Le Premier Jour où l’on ne Sait Plus ce que l’on Veut
Un chapitre sur le réveil à l’heure, un travail qui va bien, un cœur plus silencieux, la question « Où vais-je ? » et un ancien carnet qui rappelle pourquoi tout a commencé
Nous pouvons accomplir beaucoup tout en perdant la direction ; ce qu’il faut retrouver n’est peut-être pas une nouvelle vie, mais le lien entre le travail actuel et la personne que nous voulons devenir
Le matin semble exactement le même
Le réveil, le café et l’ordinateur restent identiques ; seul l’enthousiasme a disparu.

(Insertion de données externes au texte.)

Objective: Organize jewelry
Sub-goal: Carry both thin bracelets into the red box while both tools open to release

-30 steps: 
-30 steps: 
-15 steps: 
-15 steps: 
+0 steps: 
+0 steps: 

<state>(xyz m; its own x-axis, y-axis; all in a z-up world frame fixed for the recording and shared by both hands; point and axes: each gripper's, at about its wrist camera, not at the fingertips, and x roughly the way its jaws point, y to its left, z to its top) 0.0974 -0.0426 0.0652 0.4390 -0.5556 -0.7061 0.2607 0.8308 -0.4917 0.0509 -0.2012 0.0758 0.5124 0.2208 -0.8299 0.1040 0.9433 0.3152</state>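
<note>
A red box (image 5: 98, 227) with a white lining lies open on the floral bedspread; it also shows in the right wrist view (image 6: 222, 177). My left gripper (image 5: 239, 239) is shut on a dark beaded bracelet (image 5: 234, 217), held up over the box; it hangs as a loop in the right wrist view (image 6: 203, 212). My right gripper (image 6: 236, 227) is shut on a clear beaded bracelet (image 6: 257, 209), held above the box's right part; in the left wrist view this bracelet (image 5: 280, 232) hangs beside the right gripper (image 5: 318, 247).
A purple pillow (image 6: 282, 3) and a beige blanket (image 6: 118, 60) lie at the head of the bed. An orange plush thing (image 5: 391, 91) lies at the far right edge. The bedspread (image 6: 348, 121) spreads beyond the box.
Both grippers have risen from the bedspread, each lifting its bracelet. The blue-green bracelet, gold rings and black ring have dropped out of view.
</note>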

Rien ne va mal, mais le cœur devient plus silencieux
Aucun échec ni conflit. Le travail va bien, mais les anciennes motivations ne produisent plus le même effet.
« Où vais-je ? » effraie par sa simplicité
Il répond vite aux courriels mais pas à la question adressée à lui-même.
Les anciens désirs sont remplacés par réunions et échéances
Apprendre, créer et être utile sont progressivement recouverts par les tâches.
Être occupé et progresser ne sont pas identiques
Accomplir davantage ne prouve pas que l’on se rapproche de l’essentiel.
Un ancien carnet fait revenir les rêves cachés
Les mots jaunis gardent l’innocence du début. Les rêves n’ont pas disparu, ils ont été couverts par le bruit.
Il n’a pas besoin d’une vie entièrement nouvelle
Il doit reconnecter le travail d’aujourd’hui à la personne qu’il veut devenir.
La réponse essentielle peut être de se rappeler pourquoi on a commencé
Perdre sa direction n’est pas un échec, mais un rappel d’écouter davantage sa propre voix.